Renaming files

There’s been a lot of talk about Name Mangler today, both because a new version just came out (at a temporarily reduced price) and because some guy has been comically threatening1 Many Tricks with legal action.

Name Mangler is a file renaming application. and it looks both powerful and easy to use, but I think I’ll stick to my old command line tools. For photos, I rename the generic IMG_nnnn files that come out of my camera with the date and sequence number using my canonize program. For other files, I use a rename program whose fundamental logic was stolen from the classic first edition of Programming Perl.

Programming Perl

That first edition wasn’t very good at teaching you Perl, but it had some great examples, one of which was a little file renamer that allowed you to specify a Perl regex substitution pattern on the command line to specify the find and replace patterns.

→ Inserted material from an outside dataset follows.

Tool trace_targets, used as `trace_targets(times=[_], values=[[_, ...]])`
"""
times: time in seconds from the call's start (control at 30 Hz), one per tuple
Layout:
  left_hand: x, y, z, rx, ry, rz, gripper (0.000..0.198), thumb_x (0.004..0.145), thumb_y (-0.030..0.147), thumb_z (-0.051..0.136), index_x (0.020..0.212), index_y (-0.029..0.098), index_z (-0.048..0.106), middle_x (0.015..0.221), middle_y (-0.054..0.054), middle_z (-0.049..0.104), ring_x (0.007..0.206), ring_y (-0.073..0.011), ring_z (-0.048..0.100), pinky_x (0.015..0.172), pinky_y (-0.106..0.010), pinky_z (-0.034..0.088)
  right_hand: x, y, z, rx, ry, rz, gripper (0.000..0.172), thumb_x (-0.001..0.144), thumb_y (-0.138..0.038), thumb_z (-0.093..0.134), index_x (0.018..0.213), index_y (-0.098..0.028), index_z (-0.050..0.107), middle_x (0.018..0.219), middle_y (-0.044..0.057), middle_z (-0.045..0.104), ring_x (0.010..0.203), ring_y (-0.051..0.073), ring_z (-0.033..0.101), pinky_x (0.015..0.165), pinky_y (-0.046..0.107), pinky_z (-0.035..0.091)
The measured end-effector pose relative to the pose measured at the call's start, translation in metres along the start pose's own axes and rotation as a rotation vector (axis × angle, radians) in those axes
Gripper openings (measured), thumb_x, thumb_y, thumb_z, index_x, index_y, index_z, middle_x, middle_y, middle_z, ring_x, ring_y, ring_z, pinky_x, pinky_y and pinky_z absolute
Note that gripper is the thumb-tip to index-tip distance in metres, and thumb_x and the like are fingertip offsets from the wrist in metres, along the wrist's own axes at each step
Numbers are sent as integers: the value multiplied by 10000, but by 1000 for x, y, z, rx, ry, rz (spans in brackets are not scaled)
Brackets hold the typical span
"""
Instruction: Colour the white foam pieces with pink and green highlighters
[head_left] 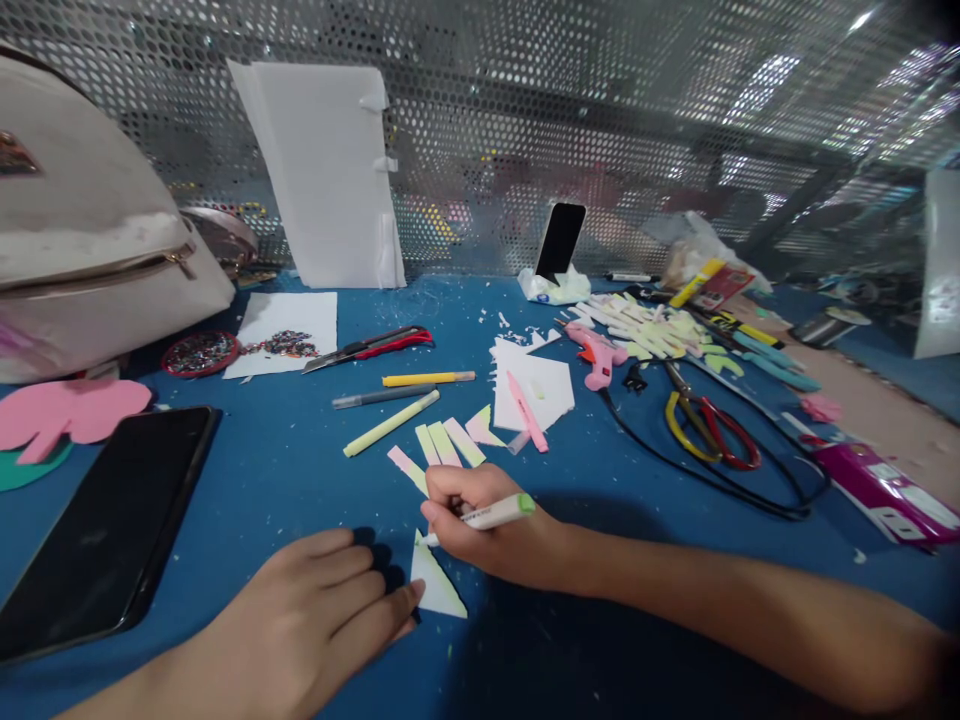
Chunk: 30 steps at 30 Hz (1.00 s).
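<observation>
My right hand is closed round a white marker with a green end, its tip touching the top of a small white foam triangle on the blue table. My left hand lies flat with fingers stretched out, its fingertips pressing the triangle's left edge. Just beyond my right hand lie several pastel foam strips.
A black phone lies at the left, pink foam shapes and a beige bag behind it. Markers, a box cutter, white paper, a pink glue gun, scissors and a cable fill the middle and right. A perforated metal wall closes the back.
</observation>
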<state>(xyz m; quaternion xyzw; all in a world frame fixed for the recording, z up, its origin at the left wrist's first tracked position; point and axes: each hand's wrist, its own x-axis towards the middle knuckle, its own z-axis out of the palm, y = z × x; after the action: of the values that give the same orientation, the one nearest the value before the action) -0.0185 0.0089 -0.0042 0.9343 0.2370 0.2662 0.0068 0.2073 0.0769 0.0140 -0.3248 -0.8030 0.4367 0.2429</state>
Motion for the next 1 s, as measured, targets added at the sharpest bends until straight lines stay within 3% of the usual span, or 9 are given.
trace_targets(times=[0.43,1.0], values=[[-5,-1,5,-25,2,-31,315,1116,122,370,1067,144,680,704,-15,628,618,-206,472,635,-373,301,0,-3,-2,6,-47,9,277,855,-205,463,647,-212,281,589,-61,343,557,94,312,520,246,244],[3,-2,-6,-2,-50,12,275,1095,106,414,1038,143,681,694,-6,623,596,-186,512,612,-358,323,-5,-3,-8,3,-148,-19,315,849,-204,502,630,-203,275,580,-71,279,556,91,261,530,247,225]])
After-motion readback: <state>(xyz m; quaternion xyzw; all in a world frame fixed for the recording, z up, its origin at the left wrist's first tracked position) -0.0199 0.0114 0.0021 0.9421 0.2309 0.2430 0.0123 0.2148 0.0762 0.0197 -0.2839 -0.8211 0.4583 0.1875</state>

Starting with that base, I expanded it a bit, and it’s been serving me well for 15 years or more. Here’s the code:

perl:
 1:  #!/usr/bin/perl
 2:  
 3:  use Getopt::Std;
 4:  
 5:  $usage = <<USAGE;
 6:  rename - renames files via a Perl expression. Adapted from Larry Wall's
 7:           program in the first (pink) edition of the Camel book.
 8:  
 9:  usage: rename [options] '<perl expr>' files
10:  options:
11:      -t:   test - show how the renaming would be done, but don't do it
12:      -h:   help - print this message
13:  
14:  The Perl expression is mandatory. A variable, $n, can be used in the Perl
15:  expression to insert a sequence number into the new name. The files can
16:  be listed on the command line, piped in through STDIN, or given in a file,
17:  one per line.
18:  USAGE
19:  
20:  # Process options.
21:  getopts('th', \%opt);
22:  die $usage if ($opt{h});
23:  
24:  # Make sure there's a perl expression.
25:  ($perlexpr = shift) || die $usage;
26:  
27:  # Handle the different ways of getting the file names.
28:  chomp(@ARGV = <STDIN>) unless @ARGV;
29:  
30:  # Set up a one-based file counting variable.
31:  $n = 1;
32:  
33:  # Do the renaming or show how it would be done.
34:  foreach (@ARGV) {
35:    $old = $_;
36:    eval $perlexpr;
37:    die $@ if $@;
38:    if ($opt{t}) {
39:      print "$old => $_\n";
40:    }
41:    else {
42:      rename($old, $_) unless $old eq $_;
43:    }
44:    $n++;
45:  }

This is a pretty dangerous program. The regex you pass into it could get out of control and overwrite your files. This is why I added the -t option; I wanted to be able to test out tricky renames and see the results before going ahead with the renaming. More seriously, the eval on Line 36 allows you to pass in any destructive set of Perl statements you want (or don’t want). This is old-school give-yourself-enough-rope-to-hang-yourself Unix programming.

Although there are some clever options for passing in a list of files to be named through STDIN or as the contents of a file, I typically just pass them in as arguments on the command line via globbing.

For example, to rename a folder of files with all upper-case names, I’d use

rename 'tr/A-Z/a-z/' *

To rename all files with a .jpeg or .JPEG or .JPG extension to the more standard .jpg, I’d use

rename 's/jpe?g$/jpg/i' *

There’s a way to add a sequence number using the $n variable:

rename 's/.*\.pdf$/Drawing-$n.pdf/' *.pdf

That isn’t the best way to handle the sequence number if there are more than nine files. To get leading zeros so alphabetical and numerical order are the same, I’d use

rename 's/.*\.pdf$/sprintf("Drawing-%03d.pdf", $n)/e' *.pdf

which would give the files names like Drawing-001.pdf instead of just Drawing-1.pdf.

Every one of these examples could blow up in my face if I’m not careful, and none of them are safe for all possible combinations of the original file names. But if you’re good with regexes, it’s a pretty handy tool; if not, there’s always Name Mangler.


  1. I’m sure the threat of legal action isn’t funny to Many Tricks, but it’s hard not to laugh at “incrediblebees laywers.”